§ **Work required**
Take every line from the listing below that contains "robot".

§ **Data below**
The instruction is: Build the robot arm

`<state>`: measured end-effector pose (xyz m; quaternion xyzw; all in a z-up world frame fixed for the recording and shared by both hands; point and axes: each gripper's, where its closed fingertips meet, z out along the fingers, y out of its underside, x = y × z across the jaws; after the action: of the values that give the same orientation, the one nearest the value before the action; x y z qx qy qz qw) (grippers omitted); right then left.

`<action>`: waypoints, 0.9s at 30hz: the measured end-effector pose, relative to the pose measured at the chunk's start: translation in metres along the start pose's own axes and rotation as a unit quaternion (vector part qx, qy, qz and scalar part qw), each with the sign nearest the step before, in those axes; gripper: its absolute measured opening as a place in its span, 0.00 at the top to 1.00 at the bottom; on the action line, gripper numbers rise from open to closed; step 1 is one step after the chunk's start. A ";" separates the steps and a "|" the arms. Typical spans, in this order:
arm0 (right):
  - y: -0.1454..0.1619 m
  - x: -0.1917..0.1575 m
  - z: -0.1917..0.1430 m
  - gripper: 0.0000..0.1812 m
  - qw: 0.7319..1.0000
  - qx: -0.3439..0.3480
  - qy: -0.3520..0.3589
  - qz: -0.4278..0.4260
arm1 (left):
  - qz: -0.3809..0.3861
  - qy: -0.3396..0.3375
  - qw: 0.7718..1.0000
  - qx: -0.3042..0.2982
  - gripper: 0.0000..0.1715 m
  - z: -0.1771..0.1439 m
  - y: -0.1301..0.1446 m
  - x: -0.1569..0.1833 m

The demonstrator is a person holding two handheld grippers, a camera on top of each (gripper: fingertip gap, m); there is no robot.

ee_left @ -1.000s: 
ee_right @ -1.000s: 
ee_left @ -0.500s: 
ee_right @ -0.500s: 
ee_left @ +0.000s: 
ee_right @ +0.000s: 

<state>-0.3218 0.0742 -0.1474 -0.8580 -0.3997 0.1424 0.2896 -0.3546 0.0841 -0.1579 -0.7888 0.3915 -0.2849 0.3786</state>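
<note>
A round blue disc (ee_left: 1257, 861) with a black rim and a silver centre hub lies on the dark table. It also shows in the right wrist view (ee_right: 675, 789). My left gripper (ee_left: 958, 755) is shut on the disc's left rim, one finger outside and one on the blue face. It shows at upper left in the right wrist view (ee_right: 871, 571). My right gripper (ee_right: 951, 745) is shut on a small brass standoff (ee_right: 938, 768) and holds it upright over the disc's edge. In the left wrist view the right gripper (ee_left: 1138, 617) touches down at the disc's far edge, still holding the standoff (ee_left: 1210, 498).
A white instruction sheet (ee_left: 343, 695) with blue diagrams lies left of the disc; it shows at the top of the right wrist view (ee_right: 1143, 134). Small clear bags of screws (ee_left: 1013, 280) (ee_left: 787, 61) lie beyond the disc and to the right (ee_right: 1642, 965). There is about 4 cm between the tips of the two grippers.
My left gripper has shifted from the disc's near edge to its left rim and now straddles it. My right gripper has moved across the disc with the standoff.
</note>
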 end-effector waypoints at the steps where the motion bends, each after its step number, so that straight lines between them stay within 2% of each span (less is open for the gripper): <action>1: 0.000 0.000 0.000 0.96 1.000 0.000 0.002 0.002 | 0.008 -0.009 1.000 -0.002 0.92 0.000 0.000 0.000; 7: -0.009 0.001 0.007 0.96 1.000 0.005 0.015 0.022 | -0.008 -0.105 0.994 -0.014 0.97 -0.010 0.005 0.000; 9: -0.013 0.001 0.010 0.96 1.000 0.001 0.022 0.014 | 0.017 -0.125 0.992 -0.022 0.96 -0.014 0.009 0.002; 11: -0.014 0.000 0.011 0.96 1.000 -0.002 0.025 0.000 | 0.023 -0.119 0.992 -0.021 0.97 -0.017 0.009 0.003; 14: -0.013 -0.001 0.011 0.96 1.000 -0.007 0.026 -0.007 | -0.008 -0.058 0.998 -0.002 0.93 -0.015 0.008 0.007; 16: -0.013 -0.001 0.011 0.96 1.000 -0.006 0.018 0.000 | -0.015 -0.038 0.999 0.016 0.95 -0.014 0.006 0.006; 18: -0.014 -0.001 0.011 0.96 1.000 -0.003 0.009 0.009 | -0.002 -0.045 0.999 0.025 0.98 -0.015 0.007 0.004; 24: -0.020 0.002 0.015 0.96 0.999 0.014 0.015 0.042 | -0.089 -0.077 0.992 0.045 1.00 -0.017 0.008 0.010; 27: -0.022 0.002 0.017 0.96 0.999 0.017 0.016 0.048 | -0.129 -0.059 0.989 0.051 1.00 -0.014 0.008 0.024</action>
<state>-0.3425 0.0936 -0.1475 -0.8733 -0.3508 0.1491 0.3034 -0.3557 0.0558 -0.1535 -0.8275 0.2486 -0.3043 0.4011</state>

§ **Answer area**
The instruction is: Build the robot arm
The demonstrator is a person holding two handheld grippers, a camera on top of each (gripper: fingertip gap, m); there is no robot.

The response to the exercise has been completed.